Not surprisingly, USADA, which fought tooth-and-nail for banning Russia from Pyeongchang, is much more likely to make allowances when it comes to alleged doping by U.S. athletes. For example, USADA data obtained by the Fancy Bears hacker group and published by the German news magazine Der Spiegel document routine approvals of last-minute “Therapeutic Use Exemptions” (TUEs)—1,330 were granted in 2015. Approved TUEs allowed cyclists to use asthma medications that improve oxygen intake and gymnasts to use Ritalin to sharpen concentration on balance beams and parallel bars. The real question, however, is why such substances should be banned in the first place.
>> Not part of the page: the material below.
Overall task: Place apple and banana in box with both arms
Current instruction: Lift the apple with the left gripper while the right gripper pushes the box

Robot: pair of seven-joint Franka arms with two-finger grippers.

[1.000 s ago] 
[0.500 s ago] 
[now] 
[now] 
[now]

Each year, WADA publishes a list of banned substances and treatments. Some are prohibited at all times and others in competition, while still others are banned for particular sports. The 2018 list contains some 300 prohibited substances. More are added all the time. These include substances that show up more often than others in testing, and are hence presumed to be PEDs. Caffeine, although not prohibited (as it was for 20 years until 2004), is on the monitoring program list, so it could be added back. A drug that may have still been allowed at the beginning of the year could result in a doping ban a few months later. The athletes themselves are responsible for keeping track of what is allowed and what is not, a significant challenge given the volatility of the banned substance list.
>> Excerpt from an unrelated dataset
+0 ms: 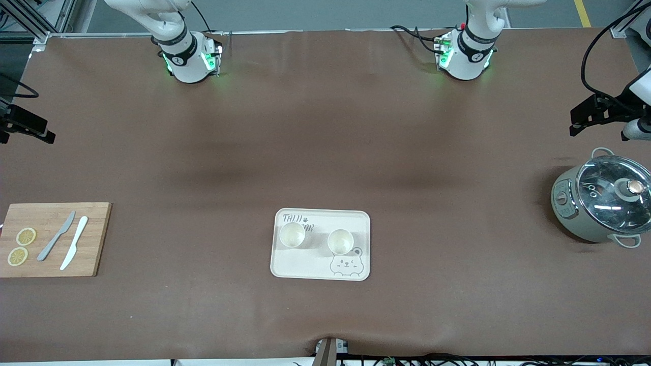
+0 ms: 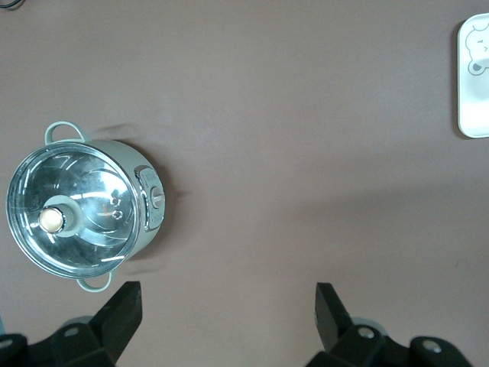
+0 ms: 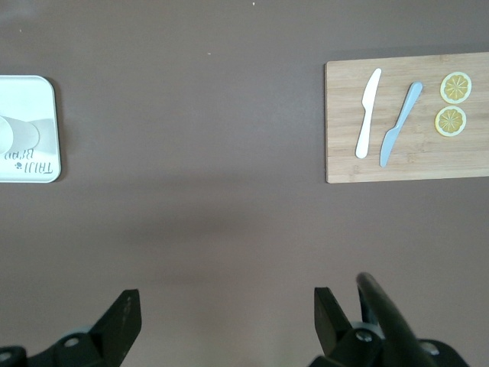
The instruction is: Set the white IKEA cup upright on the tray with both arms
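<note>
Low in the middle of the front view sits the tray, bear face on its near corner toward the left arm's end. Two white cups stand on it, mouths up. One cup is just above the bear. The other cup is beside it toward the right arm's end, a touch farther from the camera and covering part of the lettering. The two are apart, not touching.

At about the same height in the frame, at the right arm's end, lies a board. On it are a grey knife, a white knife and two lemon slices. Up a little at the left arm's end stands a pot under a glass lid.

Now the hands. The left gripper hangs over bare table beside the pot, fingers spread wide with nothing between them. The right gripper hangs over bare table between board and tray, its fingers also wide apart and empty. Both are well clear of the tray, and both arms wait.

At the top of the frame, the right arm's base and the left arm's base glow green.
</note>
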Controlling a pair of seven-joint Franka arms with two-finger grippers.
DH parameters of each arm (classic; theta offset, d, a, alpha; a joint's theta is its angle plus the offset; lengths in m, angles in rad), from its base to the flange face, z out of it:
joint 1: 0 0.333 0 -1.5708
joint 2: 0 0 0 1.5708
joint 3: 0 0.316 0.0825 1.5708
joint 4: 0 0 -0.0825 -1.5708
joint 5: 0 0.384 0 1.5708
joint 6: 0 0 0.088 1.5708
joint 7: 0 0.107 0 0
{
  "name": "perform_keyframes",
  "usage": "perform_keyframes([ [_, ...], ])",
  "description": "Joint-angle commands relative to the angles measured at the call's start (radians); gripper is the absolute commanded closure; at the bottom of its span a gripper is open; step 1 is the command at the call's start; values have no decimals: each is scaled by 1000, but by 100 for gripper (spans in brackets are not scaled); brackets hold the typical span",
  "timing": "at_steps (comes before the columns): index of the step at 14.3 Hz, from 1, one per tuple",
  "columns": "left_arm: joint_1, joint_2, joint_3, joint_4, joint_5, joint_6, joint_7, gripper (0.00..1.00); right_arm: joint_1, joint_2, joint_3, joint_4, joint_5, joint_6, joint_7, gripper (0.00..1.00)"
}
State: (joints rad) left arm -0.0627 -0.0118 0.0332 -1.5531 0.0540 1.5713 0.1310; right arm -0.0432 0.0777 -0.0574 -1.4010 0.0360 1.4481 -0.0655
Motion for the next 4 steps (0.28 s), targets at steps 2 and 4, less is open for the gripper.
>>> perform_keyframes([
  [2,-2,0,-3,7,21,-11,9,0,-18,-62,16,-70,-13,21,-16,0],
  [4,0,0,-3,7,21,-11,6,0,-17,-64,16,-70,-13,18,-16,0],
])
The myth peddled by the IOC that the Olympic Games “contribute to building a peaceful and better world” is utterly belied by the regular outpourings of chauvinist pageantry and ideology that suffuse the Games, which are organized along nation-state lines and are subordinated to politics. At the 1936 Olympics in Berlin, Nazi Germany intended to showcase the superiority of the “Aryan master race,” but Hitler’s parade was smashed by black U.S. track star Jesse Owens when he won four gold medals. Even so, the U.S. Olympic Committee under Avery Brundage did its best to appease Hitler by removing Jewish sprinters Marty Glickman and Sam Stoller from the 400-meter relay, sparing the führer the sight of Jews on the medal stand.
The hysteria over performance enhancers began in response to the international successes of athletes from the Soviet Union and East Europe in the 1970s and ’80s. The campaign against athletes from those bureaucratically ruled workers states intensified with the renewed Cold War led by U.S. imperialism in the late 1970s under Democratic president Jimmy Carter. Following the Soviet intervention in Afghanistan against the murderous, U.S.-backed mujahedin—the precursors of the Taliban, Al Qaeda and ISIS—Carter ordered the U.S. boycott of the 1980 Moscow Olympics, with the aim of whipping up an anti-Soviet frenzy.
With the destruction of the Soviet Union in 1991-92 and the restoration of brutal capitalist rule, now under strongman Vladimir Putin, the U.S. rulers’ hostility to Russia is no longer about overthrowing the collectivized property forms that were established by the 1917 October Revolution. What they want now is to keep capitalist Russia out of the club of imperialist powers. In line with its efforts to isolate Russia, the U.S. has once again made the Olympics a pawn in its game.